In your copy, include every record exactly and no pictures.

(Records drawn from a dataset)
⟨
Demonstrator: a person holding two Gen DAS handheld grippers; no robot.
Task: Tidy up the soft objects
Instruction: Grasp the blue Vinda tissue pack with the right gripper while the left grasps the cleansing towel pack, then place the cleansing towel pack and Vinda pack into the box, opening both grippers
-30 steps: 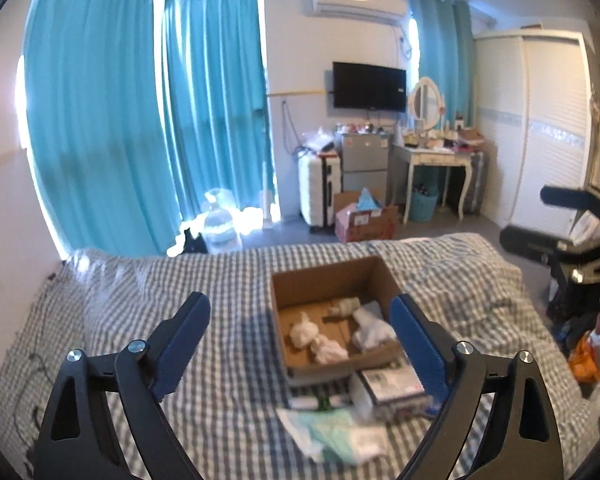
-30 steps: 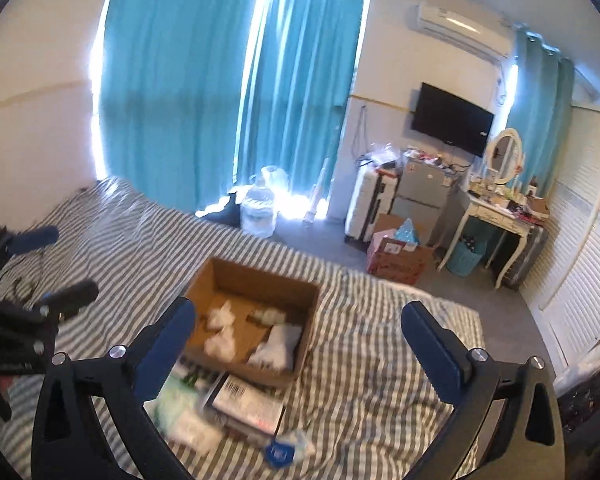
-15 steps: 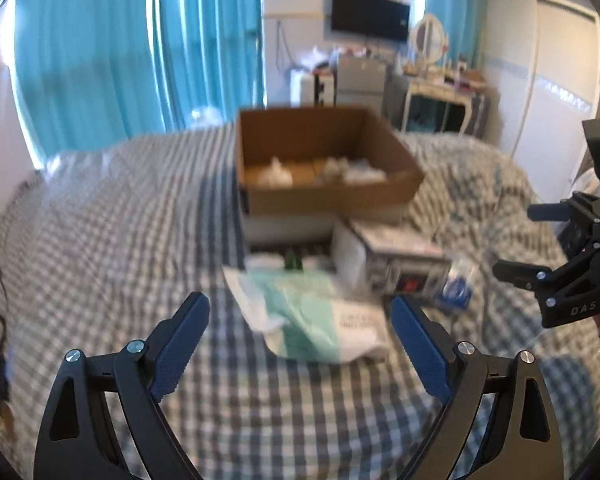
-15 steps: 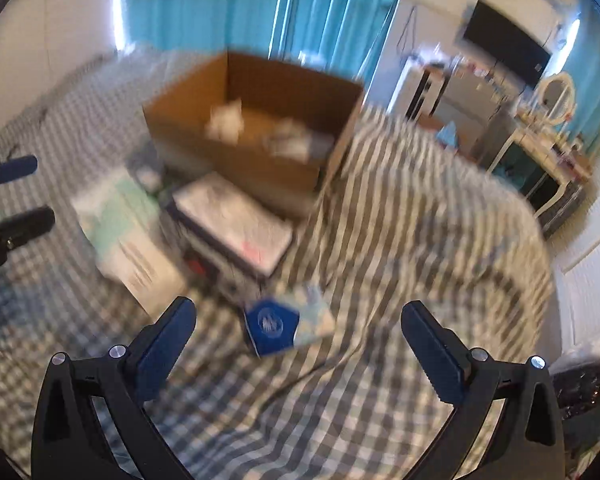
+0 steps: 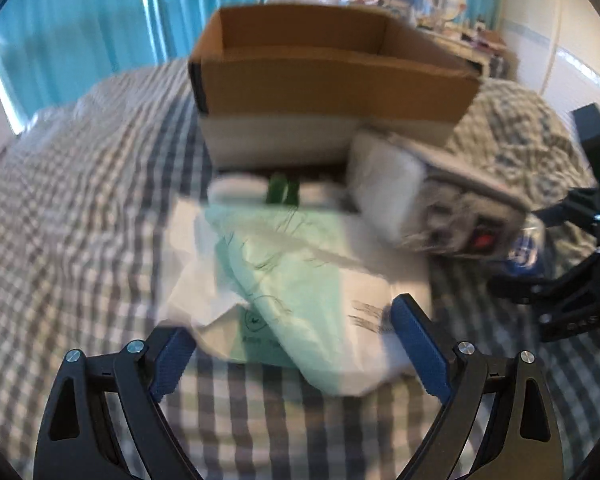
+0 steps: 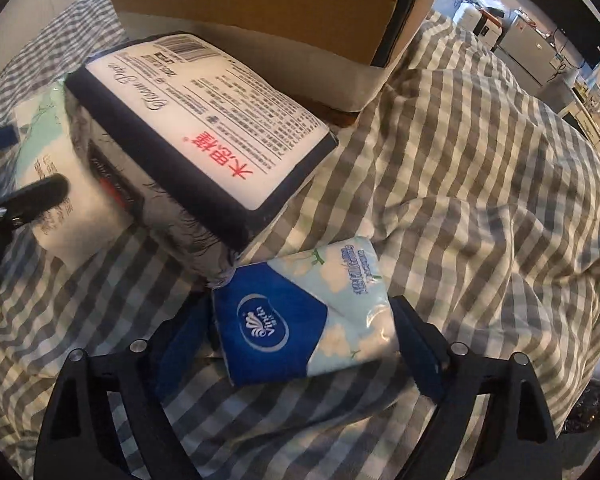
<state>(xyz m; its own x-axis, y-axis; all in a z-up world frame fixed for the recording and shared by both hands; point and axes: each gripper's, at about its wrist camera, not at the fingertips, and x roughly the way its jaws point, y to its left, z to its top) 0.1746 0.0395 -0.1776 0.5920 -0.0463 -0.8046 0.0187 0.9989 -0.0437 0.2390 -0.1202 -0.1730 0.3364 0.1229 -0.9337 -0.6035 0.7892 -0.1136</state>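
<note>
Tissue packs and soft wraps lie on the checked bed [image 6: 480, 152] in front of the cardboard box [image 5: 324, 80], and I take them biggest first. The large dark-edged tissue brick [image 6: 204, 120] leans against the box front — bulky but probably light, with slick film; I would pinch it across a short end, where the paper should give. Next, the pale green plastic bag [image 5: 296, 280] lies flat and limp before my left hand-held gripper [image 5: 296, 344], whose jaws stand wide on either side of its near edge without closing on it. It looks nearly weightless and likely to slide, so a bunched fold is the place to grip. Smallest, the blue Vinda pocket pack [image 6: 300, 320] sits between the wide-apart pads of my right hand-held gripper [image 6: 300, 340] — squashy and glossy; I'd squeeze gently across its middle.
</note>
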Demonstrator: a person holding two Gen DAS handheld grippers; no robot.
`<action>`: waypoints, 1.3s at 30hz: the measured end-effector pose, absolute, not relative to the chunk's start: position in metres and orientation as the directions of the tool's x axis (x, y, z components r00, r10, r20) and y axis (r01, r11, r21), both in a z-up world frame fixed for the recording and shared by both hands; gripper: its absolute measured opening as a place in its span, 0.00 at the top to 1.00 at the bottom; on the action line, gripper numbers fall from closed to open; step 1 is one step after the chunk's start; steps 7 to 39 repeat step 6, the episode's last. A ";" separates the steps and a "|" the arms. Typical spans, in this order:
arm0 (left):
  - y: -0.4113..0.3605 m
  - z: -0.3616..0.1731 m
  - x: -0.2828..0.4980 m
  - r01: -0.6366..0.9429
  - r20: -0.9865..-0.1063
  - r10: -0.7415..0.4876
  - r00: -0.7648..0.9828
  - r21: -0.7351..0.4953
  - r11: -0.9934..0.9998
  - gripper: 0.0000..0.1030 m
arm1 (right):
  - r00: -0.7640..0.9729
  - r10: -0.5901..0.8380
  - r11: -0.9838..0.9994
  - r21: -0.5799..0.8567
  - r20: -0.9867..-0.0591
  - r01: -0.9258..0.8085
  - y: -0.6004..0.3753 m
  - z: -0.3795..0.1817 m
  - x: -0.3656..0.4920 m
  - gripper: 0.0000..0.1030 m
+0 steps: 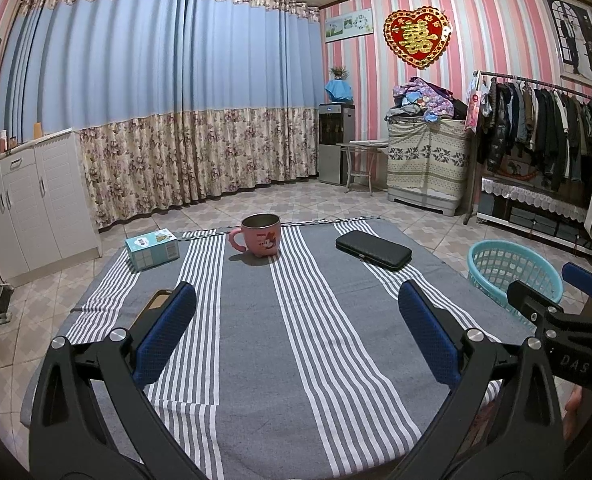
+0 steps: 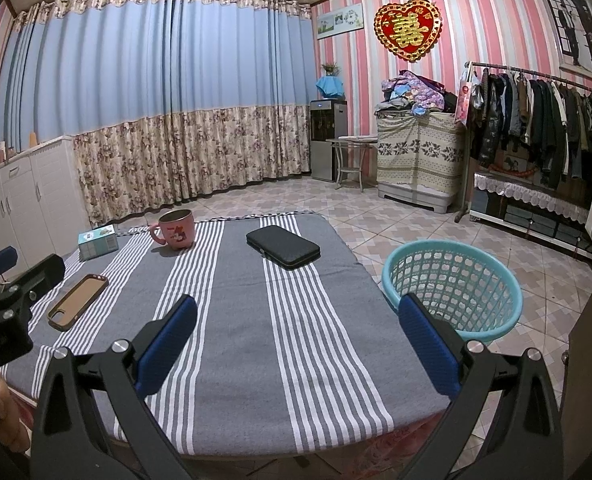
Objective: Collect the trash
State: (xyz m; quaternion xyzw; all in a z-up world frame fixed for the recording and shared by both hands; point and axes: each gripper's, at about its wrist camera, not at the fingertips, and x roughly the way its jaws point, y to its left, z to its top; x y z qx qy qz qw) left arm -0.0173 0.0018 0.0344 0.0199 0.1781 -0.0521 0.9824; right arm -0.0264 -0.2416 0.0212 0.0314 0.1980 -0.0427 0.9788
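A table with a grey striped cloth (image 1: 296, 340) (image 2: 231, 320) carries a pink cup (image 1: 260, 239) (image 2: 177, 229), a small teal box (image 1: 152, 249) (image 2: 97, 242), a black case (image 1: 372, 250) (image 2: 283, 246) and a brown phone case (image 2: 78, 296), whose corner (image 1: 157, 299) peeks out behind my left finger. A turquoise basket (image 2: 452, 288) (image 1: 512, 272) stands on the floor right of the table. My left gripper (image 1: 296, 336) is open above the cloth's near middle, holding nothing. My right gripper (image 2: 296, 340) is open over the table's near right part, beside the basket.
White cabinets (image 1: 35, 208) line the left wall, floral curtains (image 1: 191, 160) the back. A water dispenser (image 1: 336, 144), small stand, covered chest and a clothes rack (image 1: 544, 132) fill the right side. Tiled floor (image 2: 416, 220) lies open beyond the table.
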 end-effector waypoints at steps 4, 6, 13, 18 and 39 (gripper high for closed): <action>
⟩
▶ [Task solution]
Demonstrator: a person holding two Gen DAS handheld grippers; no robot.
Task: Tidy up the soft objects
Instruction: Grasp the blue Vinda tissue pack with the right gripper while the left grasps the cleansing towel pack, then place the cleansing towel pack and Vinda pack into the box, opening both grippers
-30 steps: 
-30 steps: 
-15 steps: 
-15 steps: 
+0 steps: 
+0 steps: 
<state>(xyz m; its own x-axis, y-axis; all in a z-up world frame fixed for the recording and shared by both hands; point and axes: each gripper's, at about its wrist camera, not at the fingertips, and x roughly the way its jaws point, y to its left, z to its top) 0.1746 0.0395 -0.1776 0.5920 -0.0463 -0.8046 0.0187 0.9989 -0.0437 0.2390 -0.1202 -0.1730 0.3364 0.1229 -0.9337 -0.6035 0.7892 -0.1136</state>
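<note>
Tissue packs and soft wraps lie on the checked bed [image 6: 480, 152] in front of the cardboard box [image 5: 324, 80], and I take them biggest first. The large dark-edged tissue brick [image 6: 204, 120] leans against the box front — bulky but probably light, with slick film; I would pinch it across a short end, where the paper should give. Next, the pale green plastic bag [image 5: 296, 280] lies flat and limp before my left hand-held gripper [image 5: 296, 344], whose jaws stand wide on either side of its near edge without closing on it. It looks nearly weightless and likely to slide, so a bunched fold is the place to grip. Smallest, the blue Vinda pocket pack [image 6: 300, 320] sits between the wide-apart pads of my right hand-held gripper [image 6: 300, 340] — squashy and glossy; I'd squeeze gently across its middle.
</note>
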Demonstrator: a person holding two Gen DAS handheld grippers; no robot.
`<action>`: waypoints, 1.3s at 30hz: the measured end-effector pose, absolute, not relative to the chunk's start: position in metres and orientation as the directions of the tool's x axis (x, y, z components r00, r10, r20) and y axis (r01, r11, r21), both in a z-up world frame fixed for the recording and shared by both hands; gripper: its absolute measured opening as a place in its span, 0.00 at the top to 1.00 at the bottom; on the action line, gripper numbers fall from closed to open; step 1 is one step after the chunk's start; steps 7 to 39 repeat step 6, the episode's last. A ";" separates the steps and a "|" the arms. Typical spans, in this order:
arm0 (left):
  - y: -0.4113..0.3605 m
  - z: -0.3616..0.1731 m
  - x: -0.2828..0.4980 m
  - r01: -0.6366..0.9429
  - r20: -0.9865..-0.1063
  - r10: -0.7415..0.4876
  - r00: -0.7648..0.9828
  - r21: -0.7351..0.4953
  - r11: -0.9934..0.9998
  - gripper: 0.0000..0.1030 m
arm1 (right):
  - r00: -0.7640..0.9729
  - r10: -0.5901..0.8380
  - r11: -0.9838..0.9994
  - r21: -0.5799..0.8567
  - r20: -0.9867..-0.0591
  - r01: -0.9258..0.8085
  - y: -0.6004..0.3753 m
  - z: -0.3795..0.1817 m
  - x: -0.3656..0.4920 m
  - gripper: 0.0000..0.1030 m
+0 steps: 
+0 steps: 
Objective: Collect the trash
State: (xyz m; quaternion xyzw; all in a z-up world frame fixed for the recording and shared by both hands; point and axes: each gripper's, at about its wrist camera, not at the fingertips, and x roughly the way its jaws point, y to its left, z to its top; x y z qx qy qz qw) left arm -0.0173 0.0018 0.0344 0.0199 0.1781 -0.0521 0.9824; right arm -0.0264 -0.2416 0.0212 0.0314 0.1980 -0.0427 0.9788
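A table with a grey striped cloth (image 1: 296, 340) (image 2: 231, 320) carries a pink cup (image 1: 260, 239) (image 2: 177, 229), a small teal box (image 1: 152, 249) (image 2: 97, 242), a black case (image 1: 372, 250) (image 2: 283, 246) and a brown phone case (image 2: 78, 296), whose corner (image 1: 157, 299) peeks out behind my left finger. A turquoise basket (image 2: 452, 288) (image 1: 512, 272) stands on the floor right of the table. My left gripper (image 1: 296, 336) is open above the cloth's near middle, holding nothing. My right gripper (image 2: 296, 340) is open over the table's near right part, beside the basket.
White cabinets (image 1: 35, 208) line the left wall, floral curtains (image 1: 191, 160) the back. A water dispenser (image 1: 336, 144), small stand, covered chest and a clothes rack (image 1: 544, 132) fill the right side. Tiled floor (image 2: 416, 220) lies open beyond the table.
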 end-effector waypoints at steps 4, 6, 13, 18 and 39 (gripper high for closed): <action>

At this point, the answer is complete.